Stored data:
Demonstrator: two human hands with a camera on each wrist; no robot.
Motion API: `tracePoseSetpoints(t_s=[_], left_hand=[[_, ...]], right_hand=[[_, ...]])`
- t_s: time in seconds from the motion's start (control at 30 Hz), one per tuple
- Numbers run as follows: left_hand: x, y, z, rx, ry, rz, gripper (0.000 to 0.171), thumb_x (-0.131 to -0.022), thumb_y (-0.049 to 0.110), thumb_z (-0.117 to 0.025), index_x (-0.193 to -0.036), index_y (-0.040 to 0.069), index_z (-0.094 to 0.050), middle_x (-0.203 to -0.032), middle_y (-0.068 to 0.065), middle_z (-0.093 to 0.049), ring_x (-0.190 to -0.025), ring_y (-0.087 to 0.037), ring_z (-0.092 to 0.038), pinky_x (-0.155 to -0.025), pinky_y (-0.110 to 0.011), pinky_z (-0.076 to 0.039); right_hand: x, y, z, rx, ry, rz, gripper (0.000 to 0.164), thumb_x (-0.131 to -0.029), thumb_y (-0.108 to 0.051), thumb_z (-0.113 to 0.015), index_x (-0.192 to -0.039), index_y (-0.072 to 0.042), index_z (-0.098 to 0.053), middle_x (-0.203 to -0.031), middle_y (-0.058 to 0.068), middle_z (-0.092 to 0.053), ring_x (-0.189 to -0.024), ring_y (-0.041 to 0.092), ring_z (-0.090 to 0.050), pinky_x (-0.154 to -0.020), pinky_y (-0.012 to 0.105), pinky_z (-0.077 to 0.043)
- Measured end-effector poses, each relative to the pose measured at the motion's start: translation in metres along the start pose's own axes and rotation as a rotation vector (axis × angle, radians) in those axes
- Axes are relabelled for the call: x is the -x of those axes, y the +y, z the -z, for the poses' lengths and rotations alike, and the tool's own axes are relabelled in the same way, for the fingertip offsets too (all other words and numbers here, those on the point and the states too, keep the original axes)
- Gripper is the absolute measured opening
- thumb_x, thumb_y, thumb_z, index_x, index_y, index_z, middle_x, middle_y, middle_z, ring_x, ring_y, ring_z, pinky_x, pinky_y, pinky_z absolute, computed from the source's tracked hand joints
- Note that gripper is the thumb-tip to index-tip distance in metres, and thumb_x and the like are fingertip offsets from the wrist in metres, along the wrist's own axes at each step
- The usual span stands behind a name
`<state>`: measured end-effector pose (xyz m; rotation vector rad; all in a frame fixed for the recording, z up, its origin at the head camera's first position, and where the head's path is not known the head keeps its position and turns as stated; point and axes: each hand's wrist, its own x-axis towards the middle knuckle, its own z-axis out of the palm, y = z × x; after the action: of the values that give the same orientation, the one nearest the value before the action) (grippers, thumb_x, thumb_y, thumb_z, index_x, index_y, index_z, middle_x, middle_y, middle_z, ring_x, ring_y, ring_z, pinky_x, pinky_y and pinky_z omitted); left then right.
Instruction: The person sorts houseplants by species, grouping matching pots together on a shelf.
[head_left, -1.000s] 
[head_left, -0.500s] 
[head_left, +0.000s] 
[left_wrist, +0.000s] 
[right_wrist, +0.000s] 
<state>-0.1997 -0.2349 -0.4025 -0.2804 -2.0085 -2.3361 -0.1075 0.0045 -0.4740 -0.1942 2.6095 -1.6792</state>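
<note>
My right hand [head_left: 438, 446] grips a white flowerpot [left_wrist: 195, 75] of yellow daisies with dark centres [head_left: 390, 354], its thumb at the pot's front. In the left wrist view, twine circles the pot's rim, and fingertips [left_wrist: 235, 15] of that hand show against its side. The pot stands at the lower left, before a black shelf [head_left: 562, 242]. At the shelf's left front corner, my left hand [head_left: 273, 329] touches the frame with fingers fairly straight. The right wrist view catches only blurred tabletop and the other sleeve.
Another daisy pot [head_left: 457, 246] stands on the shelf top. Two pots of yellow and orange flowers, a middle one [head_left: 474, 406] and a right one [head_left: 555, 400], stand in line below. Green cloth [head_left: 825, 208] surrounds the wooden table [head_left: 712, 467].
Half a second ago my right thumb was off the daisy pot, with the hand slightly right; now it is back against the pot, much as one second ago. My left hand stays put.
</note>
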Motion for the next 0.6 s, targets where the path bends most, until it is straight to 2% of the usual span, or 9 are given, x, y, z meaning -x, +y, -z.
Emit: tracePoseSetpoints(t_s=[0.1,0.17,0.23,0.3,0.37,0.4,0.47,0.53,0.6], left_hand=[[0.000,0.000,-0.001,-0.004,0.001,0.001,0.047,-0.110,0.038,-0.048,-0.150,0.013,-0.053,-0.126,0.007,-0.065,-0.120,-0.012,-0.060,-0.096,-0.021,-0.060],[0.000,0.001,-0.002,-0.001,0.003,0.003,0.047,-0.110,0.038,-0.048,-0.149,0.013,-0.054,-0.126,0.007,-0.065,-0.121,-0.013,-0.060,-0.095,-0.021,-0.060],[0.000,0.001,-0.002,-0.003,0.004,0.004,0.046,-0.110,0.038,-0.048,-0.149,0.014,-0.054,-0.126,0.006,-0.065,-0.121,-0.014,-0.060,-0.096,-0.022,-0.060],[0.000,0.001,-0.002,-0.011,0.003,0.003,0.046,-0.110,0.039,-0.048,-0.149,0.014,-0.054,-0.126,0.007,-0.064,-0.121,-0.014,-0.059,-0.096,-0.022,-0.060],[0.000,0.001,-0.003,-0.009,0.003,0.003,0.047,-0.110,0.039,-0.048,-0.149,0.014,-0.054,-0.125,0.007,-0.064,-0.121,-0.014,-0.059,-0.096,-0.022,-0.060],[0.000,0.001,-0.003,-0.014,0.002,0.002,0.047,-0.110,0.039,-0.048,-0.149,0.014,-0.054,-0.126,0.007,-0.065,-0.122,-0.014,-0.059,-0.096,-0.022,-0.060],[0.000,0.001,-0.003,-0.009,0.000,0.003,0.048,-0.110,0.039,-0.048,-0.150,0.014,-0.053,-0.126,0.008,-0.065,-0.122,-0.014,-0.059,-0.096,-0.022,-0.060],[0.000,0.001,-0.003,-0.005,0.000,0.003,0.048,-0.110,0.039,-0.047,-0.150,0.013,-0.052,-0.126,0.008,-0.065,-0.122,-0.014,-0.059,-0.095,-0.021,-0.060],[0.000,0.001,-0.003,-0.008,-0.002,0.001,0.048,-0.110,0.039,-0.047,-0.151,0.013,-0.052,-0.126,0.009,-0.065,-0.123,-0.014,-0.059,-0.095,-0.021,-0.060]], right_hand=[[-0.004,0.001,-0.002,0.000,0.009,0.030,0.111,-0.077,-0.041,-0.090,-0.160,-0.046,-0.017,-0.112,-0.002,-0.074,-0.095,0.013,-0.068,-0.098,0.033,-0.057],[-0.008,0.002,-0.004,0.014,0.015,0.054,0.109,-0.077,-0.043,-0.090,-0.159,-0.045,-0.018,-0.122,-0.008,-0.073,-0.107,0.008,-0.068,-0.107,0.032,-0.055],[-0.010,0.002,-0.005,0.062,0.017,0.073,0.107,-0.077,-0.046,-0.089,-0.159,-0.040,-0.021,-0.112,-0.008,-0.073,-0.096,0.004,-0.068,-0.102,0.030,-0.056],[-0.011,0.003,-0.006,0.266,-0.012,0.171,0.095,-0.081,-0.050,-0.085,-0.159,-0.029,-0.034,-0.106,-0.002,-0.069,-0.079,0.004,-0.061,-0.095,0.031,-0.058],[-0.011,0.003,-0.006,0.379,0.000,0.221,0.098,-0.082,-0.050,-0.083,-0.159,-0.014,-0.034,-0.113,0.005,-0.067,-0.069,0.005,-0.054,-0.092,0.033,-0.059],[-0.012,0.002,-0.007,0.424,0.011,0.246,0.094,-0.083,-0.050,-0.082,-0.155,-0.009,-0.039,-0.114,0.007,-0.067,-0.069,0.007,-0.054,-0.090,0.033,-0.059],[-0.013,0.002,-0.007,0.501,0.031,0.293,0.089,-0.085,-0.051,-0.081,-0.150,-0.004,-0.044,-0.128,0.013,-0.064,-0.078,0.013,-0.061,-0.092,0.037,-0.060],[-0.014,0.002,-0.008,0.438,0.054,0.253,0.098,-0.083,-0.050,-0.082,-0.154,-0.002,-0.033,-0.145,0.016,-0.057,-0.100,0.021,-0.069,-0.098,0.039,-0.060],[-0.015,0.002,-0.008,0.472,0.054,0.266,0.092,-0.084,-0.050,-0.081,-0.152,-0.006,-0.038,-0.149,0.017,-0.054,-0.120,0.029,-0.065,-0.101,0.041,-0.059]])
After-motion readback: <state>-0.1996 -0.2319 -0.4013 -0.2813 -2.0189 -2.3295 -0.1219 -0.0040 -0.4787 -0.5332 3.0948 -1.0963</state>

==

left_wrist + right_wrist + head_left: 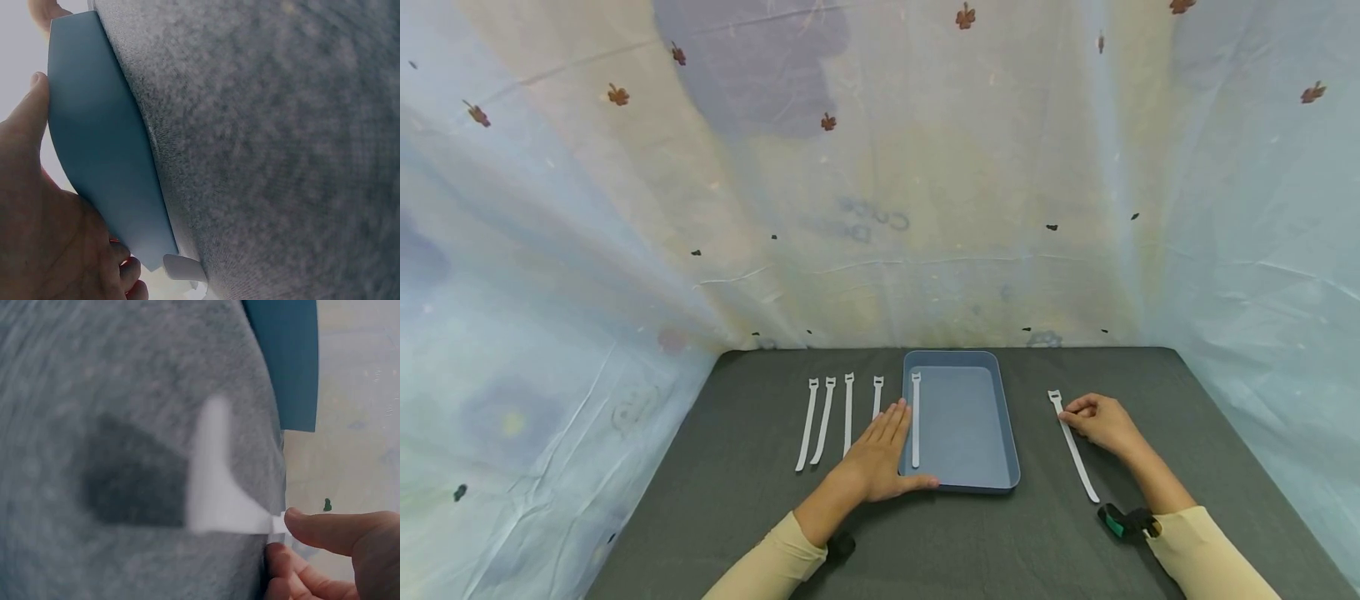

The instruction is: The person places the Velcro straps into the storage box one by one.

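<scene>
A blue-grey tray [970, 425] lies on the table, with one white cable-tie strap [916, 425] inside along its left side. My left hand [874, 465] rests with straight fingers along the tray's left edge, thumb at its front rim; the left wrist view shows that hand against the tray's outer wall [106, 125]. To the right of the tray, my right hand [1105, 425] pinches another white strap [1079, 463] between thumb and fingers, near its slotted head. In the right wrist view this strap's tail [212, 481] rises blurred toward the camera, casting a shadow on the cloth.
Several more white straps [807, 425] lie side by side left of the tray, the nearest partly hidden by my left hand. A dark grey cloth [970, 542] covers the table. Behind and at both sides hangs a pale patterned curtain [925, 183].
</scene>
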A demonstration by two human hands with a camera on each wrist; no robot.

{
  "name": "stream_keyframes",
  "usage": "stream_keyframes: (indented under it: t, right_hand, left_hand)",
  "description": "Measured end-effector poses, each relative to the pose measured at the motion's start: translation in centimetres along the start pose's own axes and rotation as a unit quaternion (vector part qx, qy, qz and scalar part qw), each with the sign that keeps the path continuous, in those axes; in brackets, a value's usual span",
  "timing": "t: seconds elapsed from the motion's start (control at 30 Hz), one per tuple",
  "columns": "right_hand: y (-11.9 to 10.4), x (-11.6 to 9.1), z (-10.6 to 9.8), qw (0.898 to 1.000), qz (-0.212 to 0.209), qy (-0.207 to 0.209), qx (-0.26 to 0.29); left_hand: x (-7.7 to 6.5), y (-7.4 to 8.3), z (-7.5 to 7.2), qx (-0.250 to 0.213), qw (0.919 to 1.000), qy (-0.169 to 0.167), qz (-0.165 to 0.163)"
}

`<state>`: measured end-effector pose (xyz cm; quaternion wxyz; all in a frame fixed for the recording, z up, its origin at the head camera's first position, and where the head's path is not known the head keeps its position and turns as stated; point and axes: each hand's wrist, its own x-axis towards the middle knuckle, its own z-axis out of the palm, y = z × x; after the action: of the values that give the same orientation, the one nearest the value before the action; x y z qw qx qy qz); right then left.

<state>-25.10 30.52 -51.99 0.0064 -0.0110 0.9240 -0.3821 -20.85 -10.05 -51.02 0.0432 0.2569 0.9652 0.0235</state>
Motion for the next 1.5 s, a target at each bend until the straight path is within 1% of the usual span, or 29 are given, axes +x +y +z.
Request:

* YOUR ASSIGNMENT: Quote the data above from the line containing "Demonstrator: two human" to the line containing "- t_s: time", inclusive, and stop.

* ANSWER BELOW:
Demonstrator: two human hands with a camera on each wrist; no robot.
Motion API: `tracePoseSetpoints(t_s=[_], left_hand=[[_, ...]], right_hand=[[_, ...]])`
- t_s: time in seconds from the motion's start (control at 30 Hz), one per tuple

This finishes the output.